Gonzalo Longo
- Full name: Gonzalo Matías Longo Elía
- Born: 14 March 1974 (age 52) Buenos Aires, Argentina
- Height: 1.93 m (6 ft 4 in)
- Weight: 105 kg (16 st 7 lb; 231 lb)

Rugby union career
- Position: Number eight

Amateur team(s)
- Years: Team / Apps / (Points)
- 1992-2001: San Isidro Club

Senior career
- Years: Team / Apps / (Points)
- 2001-2004: RC Narbonne
- 2004-2007: Clermont

International career
- Years: Team / Apps / (Points)
- 1999-2007: Argentina / 51 / (25)
- Correct as of 7 January 2014

= Gonzalo Longo =

Argentine rugby player

Gonzalo Matías Longo Elía (born 14 March 1974 in Buenos Aires) is a retired Argentine rugby union footballer. His position was number eight.
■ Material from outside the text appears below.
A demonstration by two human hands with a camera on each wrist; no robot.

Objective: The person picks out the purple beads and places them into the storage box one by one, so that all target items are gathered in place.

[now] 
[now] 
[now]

He played for San Isidro Club, from 1992/93 to 2000/01. He won the Nacional de Clubes in 1992/93 and 1993/94. He moved to RC Narbonne, in France, in 2001/02, where he became a professional and would play until 2003/04. He then played for ASM Clermont Auvergne, from 2004/05 to 2006/07, where he won the European Challenge Cup in 2007. He returned to San Isidro Club, where he was player-coach for the final season of his playing career in 2007/08. He won a third title of the Nacional de Clubes in his last season. In 2002, Longo won the Olimpia de Plata for rugby union.
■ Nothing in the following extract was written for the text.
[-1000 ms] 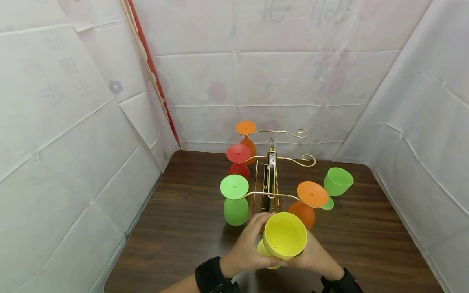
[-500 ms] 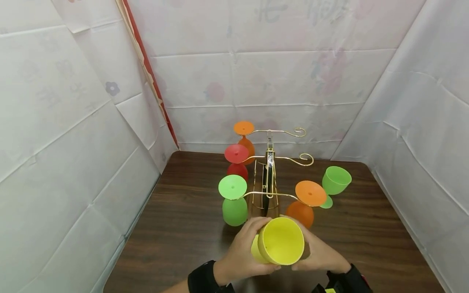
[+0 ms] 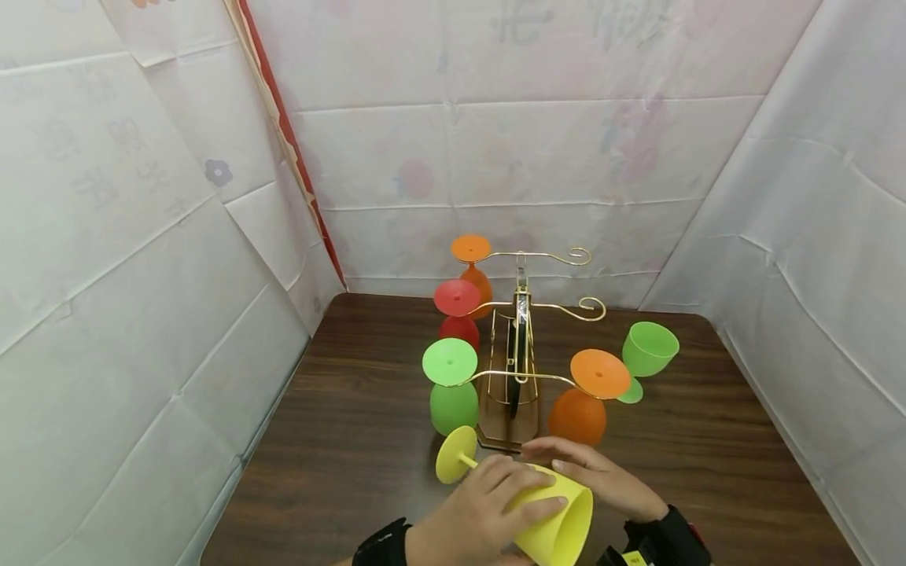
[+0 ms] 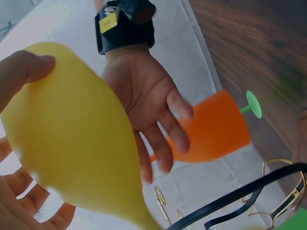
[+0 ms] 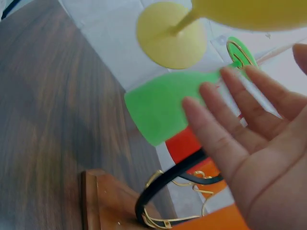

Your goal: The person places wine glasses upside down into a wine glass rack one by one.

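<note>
My left hand (image 3: 495,507) grips the bowl of a yellow goblet (image 3: 555,523), which lies tilted with its foot (image 3: 456,455) pointing away toward the rack and its mouth toward me. In the left wrist view my thumb (image 4: 29,67) presses on the yellow bowl (image 4: 72,143). My right hand (image 3: 594,472) is open, its straight fingers lying beside the bowl's far side; whether they touch it I cannot tell. The right wrist view shows that open palm (image 5: 249,143) below the yellow foot (image 5: 170,33).
A gold wire rack (image 3: 520,338) on a wooden base stands mid-table. Upside-down goblets hang from its arms: orange (image 3: 473,248), red (image 3: 456,297), green (image 3: 450,362), orange (image 3: 600,373). A green goblet (image 3: 650,350) stands at the right. White sheets wall the brown table (image 3: 340,440).
The yellow goblet tipped from mouth-up to lying tilted, foot toward the rack, and came lower and nearer to me. My right hand let go and opened; the left kept its grip.
</note>
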A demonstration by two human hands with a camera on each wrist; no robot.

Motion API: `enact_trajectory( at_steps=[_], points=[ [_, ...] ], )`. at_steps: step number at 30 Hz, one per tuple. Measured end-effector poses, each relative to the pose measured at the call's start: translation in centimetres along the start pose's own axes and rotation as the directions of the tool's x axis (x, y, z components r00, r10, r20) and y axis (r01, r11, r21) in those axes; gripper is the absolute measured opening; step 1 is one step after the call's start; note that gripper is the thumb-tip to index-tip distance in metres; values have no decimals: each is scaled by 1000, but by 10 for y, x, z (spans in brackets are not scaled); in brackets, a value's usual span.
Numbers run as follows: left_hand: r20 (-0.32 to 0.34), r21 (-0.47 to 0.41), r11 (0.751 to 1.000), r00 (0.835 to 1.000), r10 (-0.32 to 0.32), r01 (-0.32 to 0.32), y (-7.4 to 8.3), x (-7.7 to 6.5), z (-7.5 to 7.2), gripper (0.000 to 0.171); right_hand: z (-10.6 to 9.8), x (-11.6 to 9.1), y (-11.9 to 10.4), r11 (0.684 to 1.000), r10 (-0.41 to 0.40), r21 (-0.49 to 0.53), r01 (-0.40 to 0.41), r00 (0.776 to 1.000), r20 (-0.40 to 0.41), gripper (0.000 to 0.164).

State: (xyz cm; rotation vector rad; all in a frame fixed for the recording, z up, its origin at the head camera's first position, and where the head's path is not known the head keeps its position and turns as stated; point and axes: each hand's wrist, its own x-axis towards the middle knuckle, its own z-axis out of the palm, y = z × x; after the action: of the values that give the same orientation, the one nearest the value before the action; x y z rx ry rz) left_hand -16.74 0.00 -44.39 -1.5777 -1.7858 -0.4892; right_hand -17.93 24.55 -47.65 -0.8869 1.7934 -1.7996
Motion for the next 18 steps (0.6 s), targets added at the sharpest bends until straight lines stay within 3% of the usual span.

He had 51 caps for Argentina, from 1999 to 2007, scoring 5 tries, 25 points on aggregate. He was called for the 1999 Rugby World Cup, playing in three games, the 2003 Rugby World Cup, playing in two games, and the 2007 Rugby World Cup, where he played in all the five games, scoring a try, and finishing with a 3rd place, the best result ever for the "Pumas". He finished his international career after the competition.